# Hamsters fighting



## Sam Lawrence (Sep 12, 2017)

Hi I gained ownership of to male hamsters. On Saturday when I got them they seemed fine and Sunday not problem then early hrs of yesterday morning they started fighting. For no apparent reason. Im worried tht I will lose 1


----------



## Rafa (Jun 18, 2012)

Are they Syrian hamsters?


----------



## ForestWomble (May 2, 2013)

What breed are they?

If they are Syrians they need separating as Syrians are solitary
If they are any of the dwarf breeds they _may _be playing, but if they are fighting then they need separating too.


----------



## rachel horsburgh (Jan 6, 2018)

If they are two male Syrian hamsters you need to separate them immediately. Syrians are extremely territorial and can become very aggressive when they notice another hamster in their space. I had 2 male Syrian hamsters in separate cages and one of them escaped and got into the other cage and well... sadly the older one lost the battle and it was not pretty  so please separate if this is the case.


----------



## Sam Lawrence (Sep 12, 2017)

Im unfortunately due 2 a fight between them both 1 died. Day before my birthday. And they were dwarf hamsters


----------



## rachel horsburgh (Jan 6, 2018)

Sam Lawrence said:


> Im unfortunately due 2 a fight between them both 1 died. Day before my birthday. And they were dwarf hamsters


Sorry to hear that Sam  All hamsters are solitary animals however dwarf hamsters are usually ok together as long as they were together when they were very young, they don't often welcome new hamsters.


----------



## Sam Lawrence (Sep 12, 2017)

rachel horsburgh said:


> If they are two male Syrian hamsters you need to separate them immediately. Syrians are extremely territorial and can become very aggressive when they notice another hamster in their space. I had 2 male Syrian hamsters in separate cages and one of them escaped and got into the other cage and well... sadly the older one lost the battle and it was not pretty  so please separate if this is the case.


I wasnt sure how old mine where coz someone was giving them away for free on facebook. But they did look pretty young. I didnt change anything bout them or cage. And it didn't end well either im still haunted by how I found them both


----------



## Sam Lawrence (Sep 12, 2017)

rachel horsburgh said:


> Sorry to hear that Sam  All hamsters are solitary animals however dwarf hamsters are usually ok together as long as they were together when they were very young, they don't often welcome new hamsters.


My birthday was 2nd October. And 1 died day before. Ive never ever had 2 hamsters before and still to this day im still very haunted by way I found him I can't get the image out of my head and I couldn't go near the cage


----------



## rachel horsburgh (Jan 6, 2018)

Sam Lawrence said:


> My birthday was 2nd October.
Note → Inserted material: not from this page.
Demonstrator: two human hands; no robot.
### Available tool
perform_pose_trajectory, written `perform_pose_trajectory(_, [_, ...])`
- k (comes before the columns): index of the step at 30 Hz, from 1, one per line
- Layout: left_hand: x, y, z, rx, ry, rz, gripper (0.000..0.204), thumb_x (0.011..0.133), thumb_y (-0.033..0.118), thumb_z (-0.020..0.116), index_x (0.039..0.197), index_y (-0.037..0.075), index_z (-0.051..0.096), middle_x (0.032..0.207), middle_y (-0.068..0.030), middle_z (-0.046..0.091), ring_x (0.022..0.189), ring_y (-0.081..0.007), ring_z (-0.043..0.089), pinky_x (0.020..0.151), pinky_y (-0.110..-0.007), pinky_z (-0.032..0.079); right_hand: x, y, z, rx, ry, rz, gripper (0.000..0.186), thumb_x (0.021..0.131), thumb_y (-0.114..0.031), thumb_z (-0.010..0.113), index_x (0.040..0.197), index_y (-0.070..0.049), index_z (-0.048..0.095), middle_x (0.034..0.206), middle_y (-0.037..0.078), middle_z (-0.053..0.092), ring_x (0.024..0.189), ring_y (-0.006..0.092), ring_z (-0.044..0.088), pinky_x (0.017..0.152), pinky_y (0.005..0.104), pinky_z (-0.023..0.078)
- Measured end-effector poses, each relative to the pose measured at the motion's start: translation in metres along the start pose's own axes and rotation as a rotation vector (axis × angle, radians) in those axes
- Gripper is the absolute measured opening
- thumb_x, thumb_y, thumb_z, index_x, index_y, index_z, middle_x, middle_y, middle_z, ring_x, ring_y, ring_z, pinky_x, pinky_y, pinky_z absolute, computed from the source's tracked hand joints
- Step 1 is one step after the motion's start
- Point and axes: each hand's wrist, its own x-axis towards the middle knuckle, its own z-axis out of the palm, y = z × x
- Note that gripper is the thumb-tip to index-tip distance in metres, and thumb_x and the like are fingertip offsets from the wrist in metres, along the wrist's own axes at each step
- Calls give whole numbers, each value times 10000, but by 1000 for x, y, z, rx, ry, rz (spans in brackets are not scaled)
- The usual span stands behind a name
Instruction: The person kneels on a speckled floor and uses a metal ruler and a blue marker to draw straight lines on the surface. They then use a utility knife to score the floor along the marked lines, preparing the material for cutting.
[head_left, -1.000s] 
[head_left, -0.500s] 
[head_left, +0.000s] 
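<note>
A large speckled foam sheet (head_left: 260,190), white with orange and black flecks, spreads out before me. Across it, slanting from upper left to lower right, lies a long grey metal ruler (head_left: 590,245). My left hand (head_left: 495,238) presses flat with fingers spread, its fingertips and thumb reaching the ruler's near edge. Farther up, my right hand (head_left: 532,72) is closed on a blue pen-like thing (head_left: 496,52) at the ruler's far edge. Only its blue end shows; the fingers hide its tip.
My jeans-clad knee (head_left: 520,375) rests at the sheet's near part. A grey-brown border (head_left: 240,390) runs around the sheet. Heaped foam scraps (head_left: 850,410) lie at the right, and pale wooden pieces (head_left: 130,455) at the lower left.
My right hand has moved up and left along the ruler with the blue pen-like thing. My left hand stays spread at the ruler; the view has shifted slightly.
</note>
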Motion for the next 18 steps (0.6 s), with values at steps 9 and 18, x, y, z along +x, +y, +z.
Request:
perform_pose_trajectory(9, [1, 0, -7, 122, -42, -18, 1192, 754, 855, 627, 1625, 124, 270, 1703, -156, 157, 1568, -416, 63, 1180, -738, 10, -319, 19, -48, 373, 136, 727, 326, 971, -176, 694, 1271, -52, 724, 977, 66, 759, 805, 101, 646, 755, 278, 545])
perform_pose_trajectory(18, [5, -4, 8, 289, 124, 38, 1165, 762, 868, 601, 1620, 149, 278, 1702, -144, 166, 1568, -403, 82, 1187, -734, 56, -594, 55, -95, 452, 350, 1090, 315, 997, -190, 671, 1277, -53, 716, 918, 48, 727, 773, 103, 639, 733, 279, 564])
And 1 died day before. Ive never ever had 2 hamsters before and still to this day im still very haunted by way I found him I can't get the image out of my head and I couldn't go near the cage


I totally understand how traumatic it can be to see something like that  try to remember that it wasn't anything that you did as you kept them in the same environment they were used to, the fighting could have been a long term issue hence the previous owners giving them away.

Hope the other little guy is ok, its hard not to blame the other one or look at them the same again. I had to remember that it was instinct for my hamster to do what he did and to not blame him or neglect attention for him. Do you still have the other hamster?


----------



## Sam Lawrence (Sep 12, 2017)

rachel horsburgh said:


> I totally understand how traumatic it can be to see something like that  try to remember that it wasn't anything that you did as you kept them in the same environment they were used to, the fighting could have been a long term issue hence the previous owners giving them away.
> 
> Hope the other little guy is ok, its hard not to blame the other one or look at them the same again. I had to remember that it was instinct for my hamster to do what he did and to not blame him or neglect attention for him. Do you still have the other hamster?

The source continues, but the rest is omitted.